不規則な言葉の羅列。

 その人を待つ間、僕はカフェに入って抹茶オレを飲んでいた。カバンの中にはテキストと論文とノートと本が入っていて、しばらくは本を読むことにする。僕が今読んでいるのはDanny Wallaceの"YES MAN"、少し前に映画にもなっていた、友達のブログにお勧めだと書いてあったのと、それから全てのことに「イエス」と答えるシチュエーションコメディーは絶対に面白いと思ったのでアマゾンで買った。

 YES MANを読んでいると、自分の席の左から中国語が聞こえてきて、前の席からは英語が聞こえてきた。目をやると、左では中国語の個人レッスンが、前方では英語の個人レッスンが行われていた。中国語は中年の中国人女性が中年の日本人女性に教えていて、英語は日本人の僕と同い年くらいの女性が年齢の良く分からない女の人を教えていた。
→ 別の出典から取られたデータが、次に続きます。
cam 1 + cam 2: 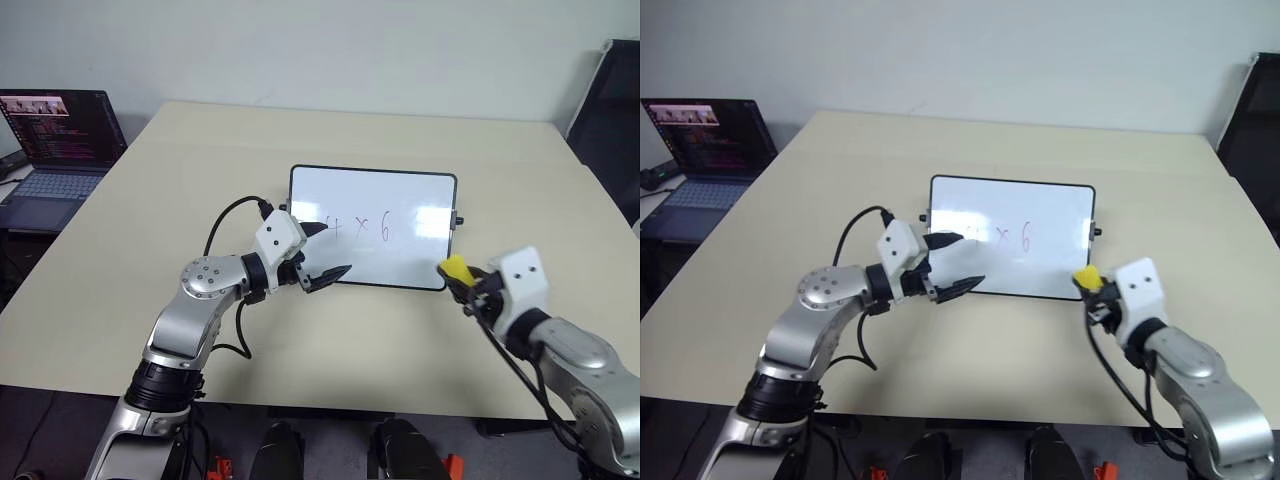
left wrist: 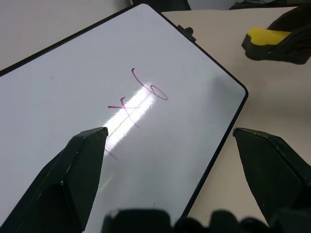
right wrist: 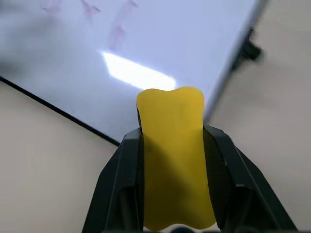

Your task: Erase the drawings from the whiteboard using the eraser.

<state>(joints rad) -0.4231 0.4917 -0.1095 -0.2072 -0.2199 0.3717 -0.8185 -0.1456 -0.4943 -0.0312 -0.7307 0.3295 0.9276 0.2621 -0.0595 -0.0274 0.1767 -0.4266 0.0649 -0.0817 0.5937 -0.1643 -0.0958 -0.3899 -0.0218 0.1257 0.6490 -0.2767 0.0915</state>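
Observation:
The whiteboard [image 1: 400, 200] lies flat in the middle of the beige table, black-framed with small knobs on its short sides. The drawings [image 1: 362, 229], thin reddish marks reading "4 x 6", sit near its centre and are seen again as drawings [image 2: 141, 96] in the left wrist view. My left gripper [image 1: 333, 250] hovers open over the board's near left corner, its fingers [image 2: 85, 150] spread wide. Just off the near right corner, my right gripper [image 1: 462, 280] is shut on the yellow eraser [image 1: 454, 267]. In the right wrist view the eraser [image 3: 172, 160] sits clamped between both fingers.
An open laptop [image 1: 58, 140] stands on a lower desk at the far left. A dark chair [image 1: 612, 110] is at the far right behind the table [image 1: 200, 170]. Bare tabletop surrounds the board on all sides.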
じゃあ関係代名詞に入ろうというような話をしていたので、多分生徒は高校生か何かだったのだと思う。

 「英語では、予約は”取る”じゃなくて”作る”makeって発想なの」

 という一言が耳入ってから、なんとなく僕はその英語のレッスンが気になって本を読みながら時々耳に入るままにしていた。そして思ったのは、やっぱりいちいち全ての文章に解析的な教師の助言が入るのは良くないんじゃないかということだった。そのレッスンは英語の学習じゃなくて、英語の学習ごっこに見えた。
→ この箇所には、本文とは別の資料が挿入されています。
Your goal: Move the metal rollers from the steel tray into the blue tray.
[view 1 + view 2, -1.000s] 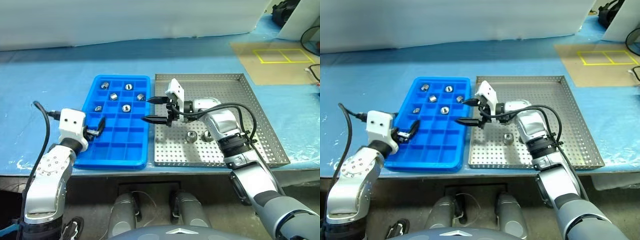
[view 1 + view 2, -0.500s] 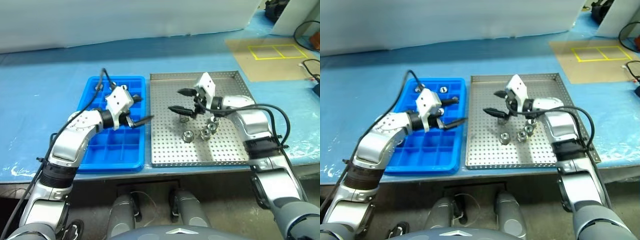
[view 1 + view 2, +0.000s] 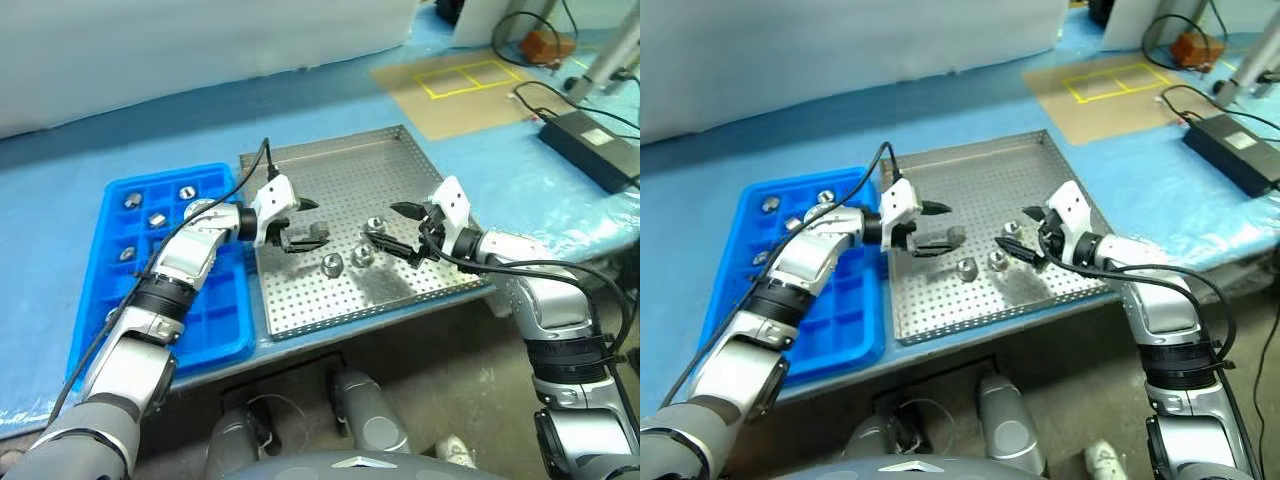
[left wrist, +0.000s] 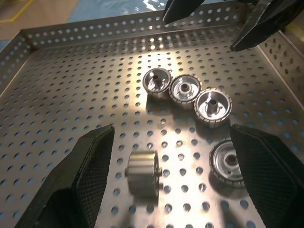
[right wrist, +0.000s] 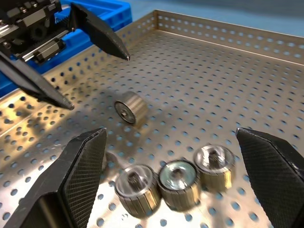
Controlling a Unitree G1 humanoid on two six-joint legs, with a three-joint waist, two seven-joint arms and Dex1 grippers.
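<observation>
Rollers first — five of them sit on the perforated floor of the steel tray [image 3: 340, 170]. Three stand in a tight row [image 4: 186, 90], touching side by side with their centre holes facing up. A fourth roller [image 4: 229, 163] stands just beside that row, also hole up. The fifth roller [image 4: 142, 173] is the odd one out — tipped onto its curved side, a little apart from the rest.

Over on the robot's left lies the blue tray [image 3: 215, 320], right up against the steel one. Several rollers [image 3: 157, 218] already rest in its far compartments, one to a cell; the nearer compartments are bare blue.

Now the arms. The left gripper [image 3: 305, 220] reaches across from the blue tray's side and hangs over the steel tray, its two black fingers spread wide with nothing between them. In its wrist view the tipped roller lies on the floor between the two fingers [image 4: 85, 166], touching neither.

The right gripper [image 3: 392, 228] comes in from the opposite side, pointing back toward the left one, and its fingers are spread wide too, empty. Its wrist view shows the row of three [image 5: 175, 179] sitting on the floor between its own pads [image 5: 80, 166], and beyond them the tipped roller [image 5: 130, 108] with the left gripper's pointed tips above it.

So both pincers face each other over the tray, rollers between them, none gripped.
</observation>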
 どういうことかというと、そもそもmakeは’作る’という日本語とは別ものだからだ、予約は取るものじゃなくて作るものだからmakeを使うというのは本末転倒している。makeというのは予約のときにも料理のときにも使う何かそういう感じの動詞なのであって、けして’作る’ではない。僕は英語が堪能じゃないけれど絶対そう思う。日本語で変な発想をワンクッション挟んで、それに見合った英単語を引っ張ってくるというのはなんか変だ。別に彼らは「予約を作ろう」なんて思っているわけではなくて、単に「make a reservation」と思っているだけだ。それ以上でも以下でもない。
 だから、make a reservationというのが出てきたら、それはmake a reservationでしかなく、本来何も説明することはない。予約を取ったことをイメージしてそれで終わりだと思う。そのイメージができないときにだけ、教師が補助的にイメージを与えればよい。でも人はそれでは納得できない。これはこう、と言われただけでは分かった気にならないし指導してもらった気にならない。これはこうだからこう、と説明らしきものを求める。教える方も「これはこう」だけでは教えた気にならないから余計なことをいちいち言ってしまう。
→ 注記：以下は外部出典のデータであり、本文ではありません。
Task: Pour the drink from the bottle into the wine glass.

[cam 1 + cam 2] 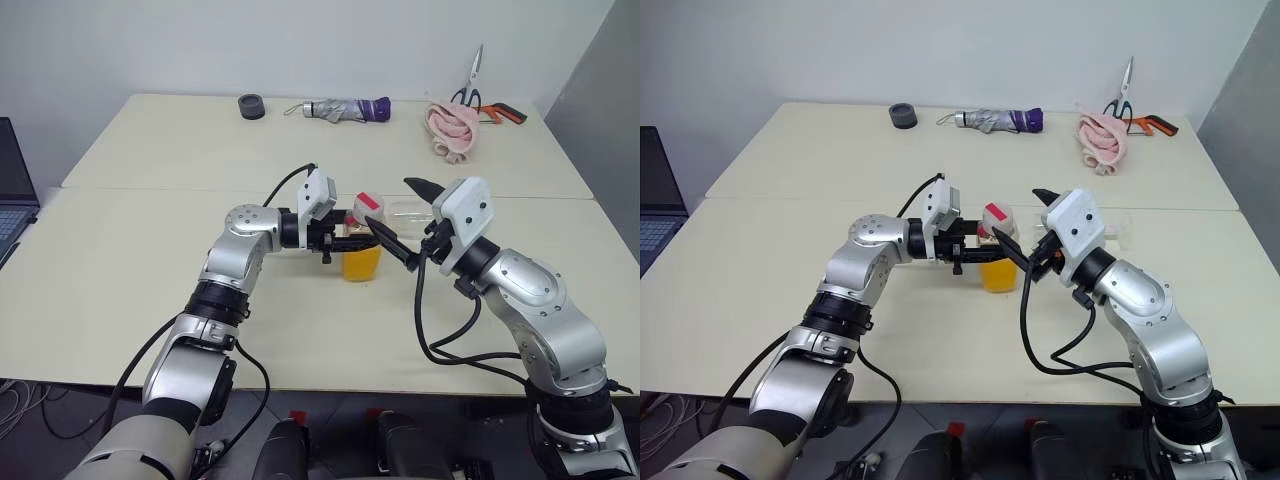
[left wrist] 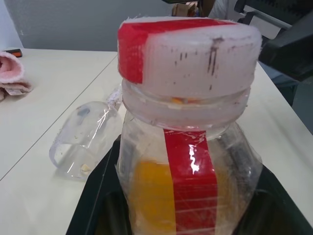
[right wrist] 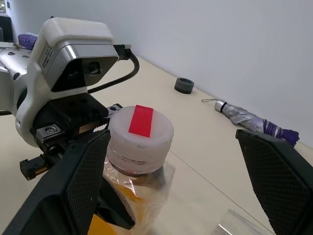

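My two head cameras look forward and down over the counter (image 1: 120, 250) from a fair way back, sharing nearly the same scene, the right one set slightly sideways. My left wrist camera sits very close to the bottle (image 2: 188, 147), looking level at its cap. My right wrist camera looks across that cap toward the left hand (image 3: 73, 127), and all four share the bottle

Both arms consist of rounded silver-grey metallic segments joined by black ribbed collars. Each wrist carries a white camera housing, fed by a loose black cable. The left hand (image 1: 345, 236) and right hand (image 1: 398, 224) each end in two black tapered fingers (image 3: 82, 180) with a finely textured inner face.
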You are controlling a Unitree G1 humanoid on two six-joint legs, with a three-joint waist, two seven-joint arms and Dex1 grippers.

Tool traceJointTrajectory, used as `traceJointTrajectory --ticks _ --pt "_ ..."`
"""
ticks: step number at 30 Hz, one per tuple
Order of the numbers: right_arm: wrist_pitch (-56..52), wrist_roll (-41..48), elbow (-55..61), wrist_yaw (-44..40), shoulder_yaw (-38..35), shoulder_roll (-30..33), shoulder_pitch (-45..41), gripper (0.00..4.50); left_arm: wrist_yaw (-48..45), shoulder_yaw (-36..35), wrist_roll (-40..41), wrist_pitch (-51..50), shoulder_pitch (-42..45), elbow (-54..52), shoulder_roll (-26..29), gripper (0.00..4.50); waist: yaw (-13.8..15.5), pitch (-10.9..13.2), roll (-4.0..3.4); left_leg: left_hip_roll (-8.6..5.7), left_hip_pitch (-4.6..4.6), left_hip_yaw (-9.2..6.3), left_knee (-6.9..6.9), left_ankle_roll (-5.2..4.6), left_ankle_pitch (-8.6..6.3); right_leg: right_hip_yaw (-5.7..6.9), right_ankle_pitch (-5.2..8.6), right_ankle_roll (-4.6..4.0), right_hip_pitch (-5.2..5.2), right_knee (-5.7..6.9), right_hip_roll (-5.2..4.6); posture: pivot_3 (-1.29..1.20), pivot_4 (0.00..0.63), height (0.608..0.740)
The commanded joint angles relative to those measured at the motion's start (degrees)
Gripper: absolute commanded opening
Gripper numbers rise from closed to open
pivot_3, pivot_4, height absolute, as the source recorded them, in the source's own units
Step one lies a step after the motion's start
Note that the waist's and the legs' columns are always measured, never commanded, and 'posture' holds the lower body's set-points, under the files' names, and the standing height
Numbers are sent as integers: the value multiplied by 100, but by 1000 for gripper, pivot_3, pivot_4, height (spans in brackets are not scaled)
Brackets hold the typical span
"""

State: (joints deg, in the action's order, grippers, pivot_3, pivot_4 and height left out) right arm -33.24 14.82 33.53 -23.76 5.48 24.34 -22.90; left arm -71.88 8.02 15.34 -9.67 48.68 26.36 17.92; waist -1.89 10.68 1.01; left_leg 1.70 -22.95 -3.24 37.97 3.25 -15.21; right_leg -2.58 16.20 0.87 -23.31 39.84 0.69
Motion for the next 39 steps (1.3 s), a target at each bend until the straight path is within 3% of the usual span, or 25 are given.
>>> traceJointTrajectory --ticks 1,27,39 --pt "15 -56 25 97 -347 87 10 4368 -92 -110 139 126 76 -248 27 1820 0 0 0 0 0 0 0 0 0 0 0 0 0 0 0 0 150 740" --pt "72 6 -38 -45 -447 209 -18 4368 -142 -153 94 170 127 -174 48 1818 1 0 0 0 0 0 0 0 0 0 0 0 0 0 0 0 150 740" --pt "-259 558 285 -457 -954 700 318 4368 -92 -175 87 197 113 -168 55 1818 -1 0 0 0 0 1 0 0 0 -1 0 0 0 0 0 0 150 740"
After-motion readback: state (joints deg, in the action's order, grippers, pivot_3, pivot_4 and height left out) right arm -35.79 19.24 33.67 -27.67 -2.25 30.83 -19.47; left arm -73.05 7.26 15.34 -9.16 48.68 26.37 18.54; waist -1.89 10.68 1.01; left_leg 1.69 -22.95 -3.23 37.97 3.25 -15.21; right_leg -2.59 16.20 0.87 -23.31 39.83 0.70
 文法をある言語から抽出した言語学者達のことを偉大だと思う。それはとても重要な作業だと思う。でも、文法が言語体系から抽出された以上、それは常に言語そのものより一歩遅れた存在だ。だから一定レベルのことを超えては文法では説明できないし、言語体系とは文法体系のことではない。言葉は常にルールの外側を持っていて、そこには説明の入る隙間はない。

 いつも不思議に思うことがあるのだけど、文法を無視した単語の羅列が通じたり通じなかったりするのはどうしてだろう。
 もしもAさんがBさんに対して「このペンが欲しい」と言いたいとき、Aさんが日本語の文法を(暗黙知としても)知らなくて「欲しいこれペン」と言っても、Bさんはそれを理解できる。このとき一番重要なのはAさん自身が「欲しいこれペン」を理解できるということだ。Aさんは「このペンが欲しい」と伝えようと思って「欲しいこれペン」と口に出しているので、Aさんが意味を理解できるのは当然なわけだけど、このときAさんが使用した規則は一体なんだろう。根拠のない謎の規則で持ってしてAさんが「欲しいこれペン」という文章を作り、かつAさんがそれを理解できるなら、Bさんも根拠のない規則を持ってしてそれを理解できるのは当然のことにも思える。もちろん「意思⊃発言」だから完全に可逆ではないけれど、結構いいところまで僕達は理解することができて、その能力が何に担保されているのかを考えると正式な文法の力を過大評価しなくて済むように思う。